The precise penalties depend on a variety of factors, but even for a basic first time offense in which no one is injured, and your blood alcohol content was under 0.15, you could be looking at criminal and administrative penalties including a fine of between $500-$1000, 50 hours of community service, imprisonment up to 6 months, probation up to one year, impoundment of your vehicle up to 10 days, and driver license revocation from 180 days to 1 year. See this summary by the Florida Department of Highway Safety and Motor Vehicles for more information.
The Traffic Stop and Arrest
You will likely be dealing with either the Orlando Police Department or the Florida Highway Patrol. After you are pulled over, the officer will probably ask you to participate in Field Sobriety Tests. These are often 3 part tests in which you are asked to do things like stand on one leg, walk a straight line, and follow an object with your eyes. The officer will be observing you during these tests to determine whether you are impaired. You can refuse to take these tests, but if the officer can still arrest you if he has probable cause to do so.

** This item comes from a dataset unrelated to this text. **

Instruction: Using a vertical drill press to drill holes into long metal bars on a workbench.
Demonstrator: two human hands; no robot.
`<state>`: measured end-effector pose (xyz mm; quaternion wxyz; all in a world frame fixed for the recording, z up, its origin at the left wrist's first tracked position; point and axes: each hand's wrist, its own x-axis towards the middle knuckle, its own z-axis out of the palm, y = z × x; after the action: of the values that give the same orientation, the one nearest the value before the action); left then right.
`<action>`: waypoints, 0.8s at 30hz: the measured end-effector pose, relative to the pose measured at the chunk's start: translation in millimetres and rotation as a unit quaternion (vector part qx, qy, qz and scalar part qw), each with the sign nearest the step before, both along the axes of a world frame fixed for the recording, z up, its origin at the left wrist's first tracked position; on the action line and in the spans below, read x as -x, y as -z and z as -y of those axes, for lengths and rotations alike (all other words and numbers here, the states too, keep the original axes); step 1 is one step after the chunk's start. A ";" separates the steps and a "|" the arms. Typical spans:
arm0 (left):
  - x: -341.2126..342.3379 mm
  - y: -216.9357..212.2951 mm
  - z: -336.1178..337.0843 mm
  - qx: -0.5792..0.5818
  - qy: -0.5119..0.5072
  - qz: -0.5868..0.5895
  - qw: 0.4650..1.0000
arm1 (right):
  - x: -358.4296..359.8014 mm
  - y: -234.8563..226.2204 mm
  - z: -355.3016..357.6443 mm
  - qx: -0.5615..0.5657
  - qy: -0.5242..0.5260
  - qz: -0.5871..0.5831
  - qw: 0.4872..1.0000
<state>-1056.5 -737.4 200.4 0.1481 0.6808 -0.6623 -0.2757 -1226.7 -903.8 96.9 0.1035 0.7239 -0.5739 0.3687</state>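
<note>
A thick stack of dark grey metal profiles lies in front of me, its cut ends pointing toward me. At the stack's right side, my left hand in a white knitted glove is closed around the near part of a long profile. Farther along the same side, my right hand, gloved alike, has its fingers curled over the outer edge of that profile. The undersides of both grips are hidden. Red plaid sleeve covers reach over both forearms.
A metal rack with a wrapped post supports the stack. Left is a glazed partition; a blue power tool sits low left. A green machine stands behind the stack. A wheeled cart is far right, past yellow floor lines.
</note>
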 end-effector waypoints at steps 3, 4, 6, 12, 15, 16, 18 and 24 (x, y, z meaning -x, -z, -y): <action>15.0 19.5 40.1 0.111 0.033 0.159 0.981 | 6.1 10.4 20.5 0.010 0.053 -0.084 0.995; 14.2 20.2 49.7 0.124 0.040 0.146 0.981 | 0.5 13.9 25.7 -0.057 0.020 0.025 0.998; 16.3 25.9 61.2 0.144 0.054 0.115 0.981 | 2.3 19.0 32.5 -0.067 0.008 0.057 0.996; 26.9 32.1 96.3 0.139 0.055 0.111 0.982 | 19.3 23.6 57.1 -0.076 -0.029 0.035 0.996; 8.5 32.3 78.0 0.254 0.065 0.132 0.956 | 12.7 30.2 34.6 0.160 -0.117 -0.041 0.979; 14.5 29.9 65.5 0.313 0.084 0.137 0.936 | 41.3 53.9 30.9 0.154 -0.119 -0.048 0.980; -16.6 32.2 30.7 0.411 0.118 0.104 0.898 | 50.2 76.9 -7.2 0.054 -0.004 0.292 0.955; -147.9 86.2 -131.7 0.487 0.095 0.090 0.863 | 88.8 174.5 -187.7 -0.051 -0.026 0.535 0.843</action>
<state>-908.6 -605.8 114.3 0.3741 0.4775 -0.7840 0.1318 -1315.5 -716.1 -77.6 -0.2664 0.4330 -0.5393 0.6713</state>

If you are arrested, you will likely be asked to submit to a chemical or physical test to measure the alcohol in your breath, blood or urine. You can refuse this test as well, but there are consequences for doing so. By driving in Florida you have already given your implied consent to submit to such a test if you are lawfully arrested. The officer should tell you before any such testing that if you refuse your driving privileges will be suspended for between 1 year and 18 months and that you are committing a misdemeanor. The fact that you refused is admissible into evidence in any criminal proceeding.
When Can I Go Home?
After arrest, you will generally be taken to the police station or jail for "booking." This is the process by which you are officially entered into the system, fingerprinted, and photographed. You may also have to post bail (provide money that serves as a guarantee that you will return to court) or you may be released simply by signing a paper that promises you will so return (own recognizance release).
In Orlando and the rest of Florida, there is one more step before you can go home. You will not be released until either: 1) you are no longer under the influence to the extent that your normal faculties are impaired, 2) you have a blood or breath alcohol content of less than 0.05%, or 3) 8 hours have passed since you were arrested.
What Happens Next?
With respect to the criminal proceedings, your first court appearance will likely be the arraignment. Usually at this hearing, the charges against you are read, you are asked to enter your plea and whether you need the assistance of an attorney, and you are advised of future court dates. If you plead guilty, you will proceed to sentencing. If you plead not guilty, you might resolve the matter by plea bargain or may proceed all the way to trial.
With respect to the administrative proceedings, if, after arrest, you fail (register 0.08 or higher) or refuse the chemical test, the officer will confiscate your driver's license and issue a notice of suspension and a 10 day temporary permit. You may request a review of this suspension with the within 10 days or you may waive your right to such review and instead immediately apply for a restricted driver's privilege.
Need An Attorney?
DUI cases can be very confusing and a conviction can have far reaching implications. For this, among a variety of reasons, you may wish to consult with a DUI lawyer. If you cannot afford an attorney, check with the public defender's office to see whether they may be able to assist.
Contact a qualified attorney.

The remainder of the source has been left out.